Assignment
Pull every line that includes the word "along" out of the data below and copy it.

Supplied material
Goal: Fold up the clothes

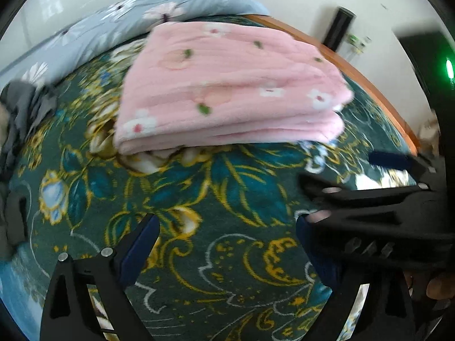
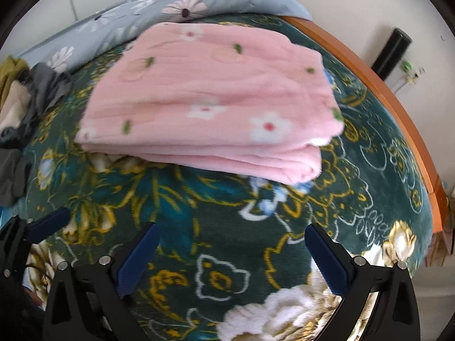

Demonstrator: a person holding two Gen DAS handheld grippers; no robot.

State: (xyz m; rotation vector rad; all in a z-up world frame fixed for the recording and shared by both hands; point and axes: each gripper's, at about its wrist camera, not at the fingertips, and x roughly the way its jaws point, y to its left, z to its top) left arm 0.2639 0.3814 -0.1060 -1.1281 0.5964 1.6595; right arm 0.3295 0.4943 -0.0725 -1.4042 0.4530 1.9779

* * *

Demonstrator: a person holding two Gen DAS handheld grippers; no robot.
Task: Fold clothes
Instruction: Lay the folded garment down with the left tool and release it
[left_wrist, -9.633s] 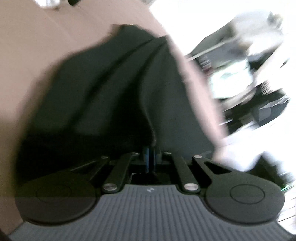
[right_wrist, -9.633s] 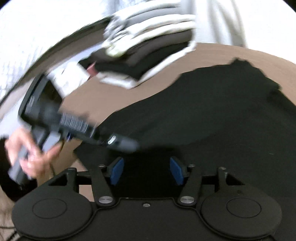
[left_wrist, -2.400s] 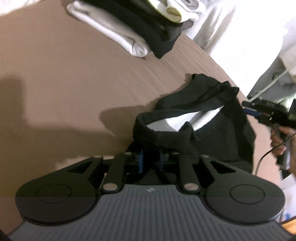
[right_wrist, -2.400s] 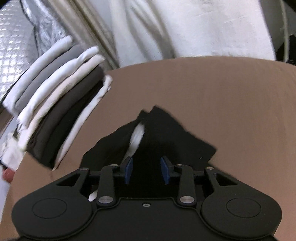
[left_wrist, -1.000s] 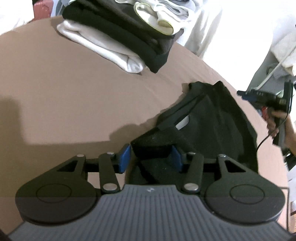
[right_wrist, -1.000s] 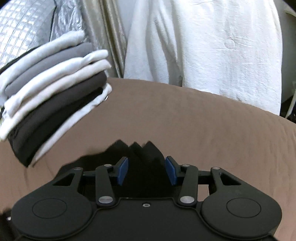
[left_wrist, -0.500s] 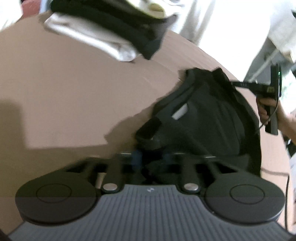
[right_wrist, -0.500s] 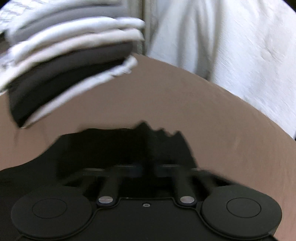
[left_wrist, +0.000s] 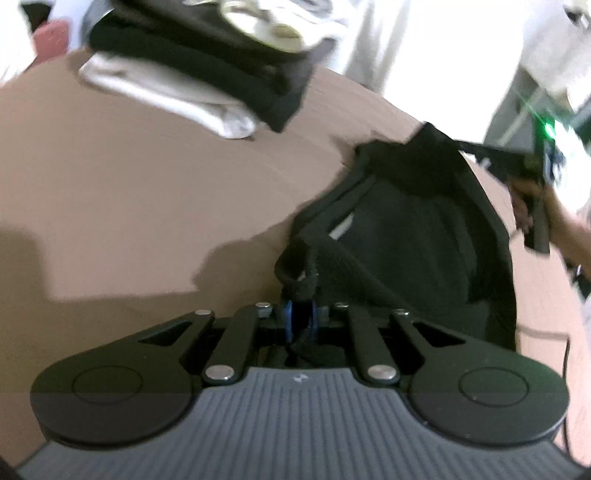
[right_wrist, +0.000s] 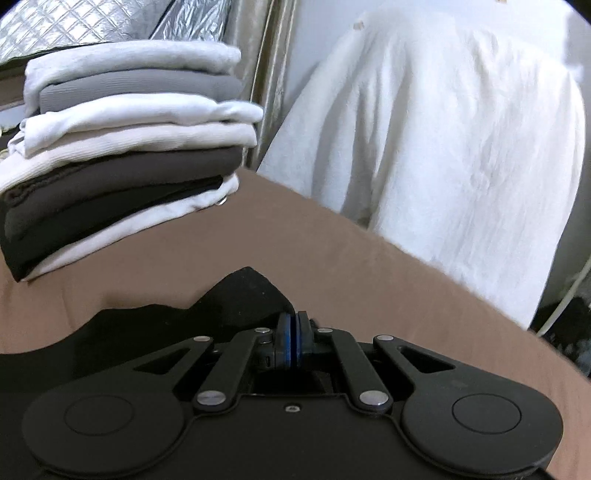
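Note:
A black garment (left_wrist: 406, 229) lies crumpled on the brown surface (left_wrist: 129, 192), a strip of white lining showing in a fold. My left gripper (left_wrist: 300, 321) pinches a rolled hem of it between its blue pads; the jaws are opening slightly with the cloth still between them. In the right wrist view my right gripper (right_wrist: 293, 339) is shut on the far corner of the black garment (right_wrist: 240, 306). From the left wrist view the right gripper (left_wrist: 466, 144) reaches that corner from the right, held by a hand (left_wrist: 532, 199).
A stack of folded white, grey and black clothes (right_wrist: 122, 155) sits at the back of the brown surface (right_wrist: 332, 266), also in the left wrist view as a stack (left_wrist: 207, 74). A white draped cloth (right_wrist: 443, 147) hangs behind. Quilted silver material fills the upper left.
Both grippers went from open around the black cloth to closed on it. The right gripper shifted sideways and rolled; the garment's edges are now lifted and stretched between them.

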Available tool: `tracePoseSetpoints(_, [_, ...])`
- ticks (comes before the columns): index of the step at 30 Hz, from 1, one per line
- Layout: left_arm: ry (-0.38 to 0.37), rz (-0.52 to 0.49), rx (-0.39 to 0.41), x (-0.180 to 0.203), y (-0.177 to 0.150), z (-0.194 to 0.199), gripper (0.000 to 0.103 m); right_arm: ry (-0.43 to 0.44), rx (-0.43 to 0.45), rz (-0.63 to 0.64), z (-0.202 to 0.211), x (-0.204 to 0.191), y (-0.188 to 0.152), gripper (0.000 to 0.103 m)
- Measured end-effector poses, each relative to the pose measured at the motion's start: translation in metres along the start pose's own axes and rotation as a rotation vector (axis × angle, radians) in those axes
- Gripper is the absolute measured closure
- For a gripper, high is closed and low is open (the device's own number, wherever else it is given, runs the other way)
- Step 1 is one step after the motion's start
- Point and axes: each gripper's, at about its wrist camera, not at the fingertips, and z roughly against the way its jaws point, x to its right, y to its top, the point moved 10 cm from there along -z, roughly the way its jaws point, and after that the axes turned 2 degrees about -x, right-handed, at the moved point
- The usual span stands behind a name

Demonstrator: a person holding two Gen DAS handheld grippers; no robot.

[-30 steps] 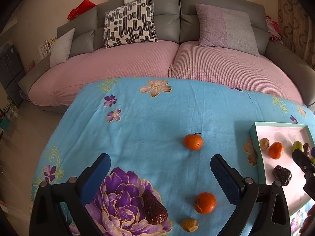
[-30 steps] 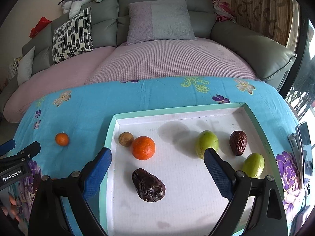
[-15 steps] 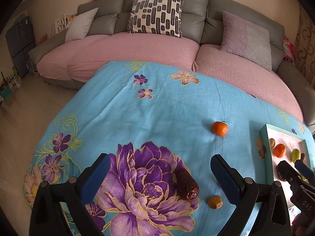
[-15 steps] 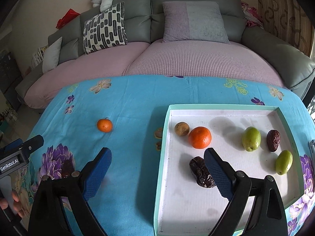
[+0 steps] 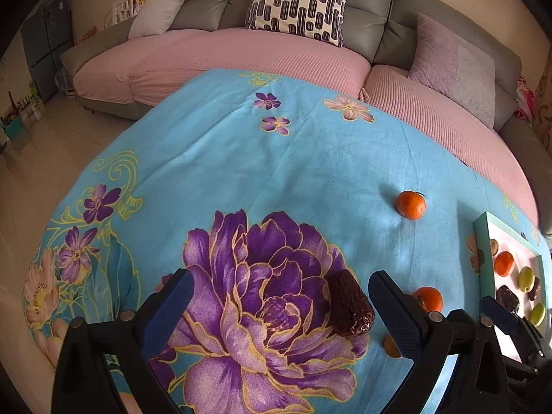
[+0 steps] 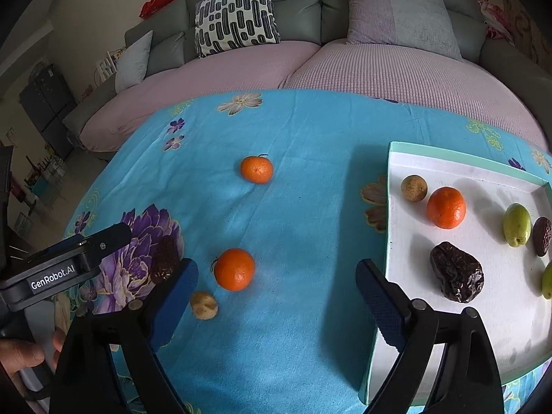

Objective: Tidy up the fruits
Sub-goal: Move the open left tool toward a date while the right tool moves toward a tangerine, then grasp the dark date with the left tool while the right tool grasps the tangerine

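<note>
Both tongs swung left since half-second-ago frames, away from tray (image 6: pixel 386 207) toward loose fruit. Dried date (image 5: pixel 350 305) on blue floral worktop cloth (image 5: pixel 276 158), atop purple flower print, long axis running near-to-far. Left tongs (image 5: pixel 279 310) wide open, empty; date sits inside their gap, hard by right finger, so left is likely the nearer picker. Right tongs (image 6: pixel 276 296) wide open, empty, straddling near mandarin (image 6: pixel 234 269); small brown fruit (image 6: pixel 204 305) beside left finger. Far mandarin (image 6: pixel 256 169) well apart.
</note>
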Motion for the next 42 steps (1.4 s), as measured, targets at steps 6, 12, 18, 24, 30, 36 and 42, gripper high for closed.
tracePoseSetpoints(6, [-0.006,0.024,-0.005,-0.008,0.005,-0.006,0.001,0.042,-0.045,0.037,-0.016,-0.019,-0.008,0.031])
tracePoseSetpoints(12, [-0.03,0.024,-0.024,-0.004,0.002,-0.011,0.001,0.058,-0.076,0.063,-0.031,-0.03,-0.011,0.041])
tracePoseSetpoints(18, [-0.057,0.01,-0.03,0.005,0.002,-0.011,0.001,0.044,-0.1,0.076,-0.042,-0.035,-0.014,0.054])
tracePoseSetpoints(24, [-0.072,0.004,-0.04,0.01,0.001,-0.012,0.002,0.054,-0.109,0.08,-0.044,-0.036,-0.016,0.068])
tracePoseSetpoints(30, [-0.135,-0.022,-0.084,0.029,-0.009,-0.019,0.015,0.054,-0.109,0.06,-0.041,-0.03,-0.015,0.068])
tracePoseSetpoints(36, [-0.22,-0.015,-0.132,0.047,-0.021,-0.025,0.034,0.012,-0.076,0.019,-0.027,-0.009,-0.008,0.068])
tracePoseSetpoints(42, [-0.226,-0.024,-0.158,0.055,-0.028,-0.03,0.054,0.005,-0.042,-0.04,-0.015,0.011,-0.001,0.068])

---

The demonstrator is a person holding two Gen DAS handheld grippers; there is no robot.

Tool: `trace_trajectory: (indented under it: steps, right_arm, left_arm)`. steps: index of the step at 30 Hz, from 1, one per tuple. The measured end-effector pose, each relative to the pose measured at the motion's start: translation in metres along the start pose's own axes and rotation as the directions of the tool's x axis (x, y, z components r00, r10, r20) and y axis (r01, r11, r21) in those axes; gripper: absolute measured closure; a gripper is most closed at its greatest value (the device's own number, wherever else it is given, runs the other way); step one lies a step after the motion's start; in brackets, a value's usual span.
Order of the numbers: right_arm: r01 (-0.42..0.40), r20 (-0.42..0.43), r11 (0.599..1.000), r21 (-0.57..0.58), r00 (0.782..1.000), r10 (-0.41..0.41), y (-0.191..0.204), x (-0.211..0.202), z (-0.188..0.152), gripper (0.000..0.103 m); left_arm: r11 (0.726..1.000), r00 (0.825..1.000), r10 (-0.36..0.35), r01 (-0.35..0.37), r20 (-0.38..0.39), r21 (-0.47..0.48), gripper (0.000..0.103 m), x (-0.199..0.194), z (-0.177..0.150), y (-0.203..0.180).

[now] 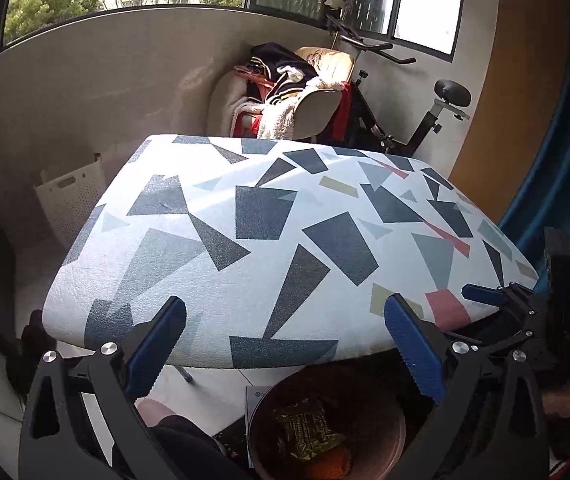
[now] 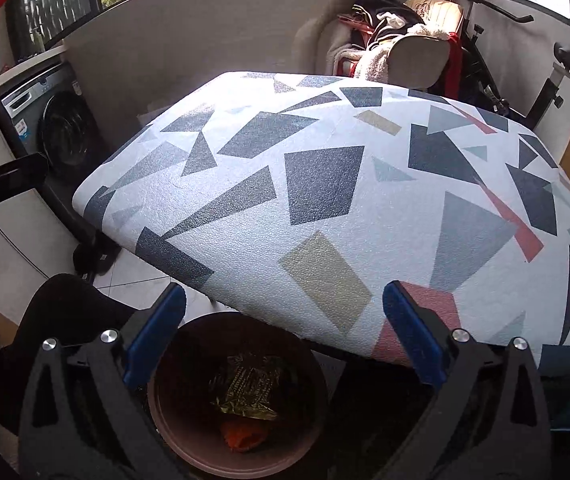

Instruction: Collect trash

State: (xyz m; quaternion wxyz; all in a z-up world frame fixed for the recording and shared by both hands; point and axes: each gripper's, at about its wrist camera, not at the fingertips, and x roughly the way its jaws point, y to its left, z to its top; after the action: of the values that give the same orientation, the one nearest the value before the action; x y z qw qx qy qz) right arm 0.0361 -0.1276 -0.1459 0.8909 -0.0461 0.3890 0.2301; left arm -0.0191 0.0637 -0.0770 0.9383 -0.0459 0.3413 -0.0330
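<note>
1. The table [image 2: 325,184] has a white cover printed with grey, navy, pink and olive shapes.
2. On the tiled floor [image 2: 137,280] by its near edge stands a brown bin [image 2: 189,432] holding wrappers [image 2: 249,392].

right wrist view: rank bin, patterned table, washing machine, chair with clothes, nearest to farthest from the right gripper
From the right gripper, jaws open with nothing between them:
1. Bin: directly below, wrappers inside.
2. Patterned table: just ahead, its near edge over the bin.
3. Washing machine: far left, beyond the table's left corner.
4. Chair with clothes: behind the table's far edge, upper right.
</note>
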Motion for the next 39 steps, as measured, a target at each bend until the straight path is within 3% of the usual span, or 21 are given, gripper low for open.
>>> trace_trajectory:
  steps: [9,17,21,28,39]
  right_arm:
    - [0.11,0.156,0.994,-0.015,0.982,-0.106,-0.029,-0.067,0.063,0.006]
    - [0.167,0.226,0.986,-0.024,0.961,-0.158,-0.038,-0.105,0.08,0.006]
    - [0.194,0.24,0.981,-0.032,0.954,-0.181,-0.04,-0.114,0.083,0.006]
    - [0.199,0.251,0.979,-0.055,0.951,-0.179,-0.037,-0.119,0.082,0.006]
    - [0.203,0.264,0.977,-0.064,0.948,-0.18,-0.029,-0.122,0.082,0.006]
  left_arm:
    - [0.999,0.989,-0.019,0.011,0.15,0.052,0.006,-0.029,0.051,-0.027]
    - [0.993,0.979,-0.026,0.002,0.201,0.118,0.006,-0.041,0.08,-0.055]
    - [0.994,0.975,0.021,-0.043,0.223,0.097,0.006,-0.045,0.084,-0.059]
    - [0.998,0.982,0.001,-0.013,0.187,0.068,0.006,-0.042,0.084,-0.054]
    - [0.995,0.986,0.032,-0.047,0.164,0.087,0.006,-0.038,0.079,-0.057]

Exercise answer
- Measured end-effector poses, each relative to the pose measured at the motion's start: translation in metres along the start pose's own axes and rotation as a rotation vector (axis × angle, radians) in those axes
- Point and axes: each gripper's, at about its wrist camera, not at the fingertips, and z roughly against the way its jaws point, x to its right, y to its top, the point moved 10 cm from there along -z, roughly the way its jaws point, and after that the axes turned 2 degrees about -x, right-handed, at the moved point
Tool: `trace_trajectory: (indented under it: steps, right_arm, left_arm)`. steps: index of the step at 30 Hz, from 1, one per tuple. The measured end-effector pose, each relative to the pose measured at the motion's start: translation in metres along the start pose's own axes and rotation as the directions of the tool's x axis (x, y, z components r00, r10, r20) and y axis (r01, r11, r21) in those axes; gripper: absolute measured closure; a gripper is most closed at its greatest value (the device's own number, wherever else it is given, runs the other way); step one lies a step after the motion's start; in brackets, a value's usual span.

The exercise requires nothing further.